Sadly, the data is not nicely visualized at the corresponding website (which is also very slow if a lot of data is requested). So I provided a nice frontend for the data as part of a project for my master’s degree.
The final project can be found at:
- https://nicht.datensch.eu/entsoe for the electricity data
- https://nicht.datensch.eu/entsog for the gas data
or if you are connected to the FH-Aachen university network (by VPN or eduroam) you can visit the page hosted at https://service-fb9.fh-aachen.de/
The service is implemented using python only with Dash from Plotly for the pretty graphs and maps and a Flask Webserver running in a gunicorn docker container.

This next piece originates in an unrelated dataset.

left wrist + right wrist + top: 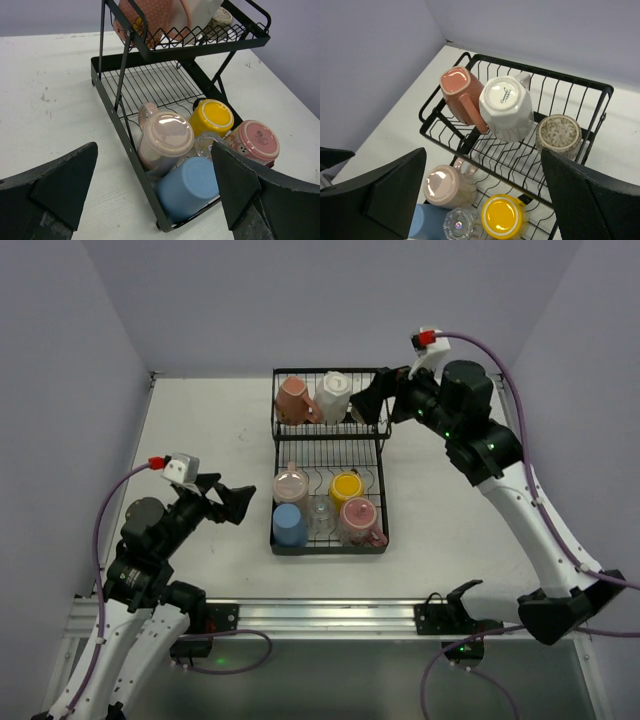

I am currently using SQLite as data storage while I also tried Apache Spark to filter the data on a HDFS, which did not suit quite well for my usecase.
How did you do this?
In the future I will hopefully describe a little further where the challenges were before coming to the result you can see there.
I will just summarize a few:
- understanding the data format and the energy background of the data (which was far more complicated for the ENTSO-G part)
- different data results when requesting data from ENTSO-G as JSON vs XML vs CSV
- map X and Y points from ENTSO-G aren’t usable as latitude and longitude
- download the whole data (multiple times) and store it in a database (with correct names encoding)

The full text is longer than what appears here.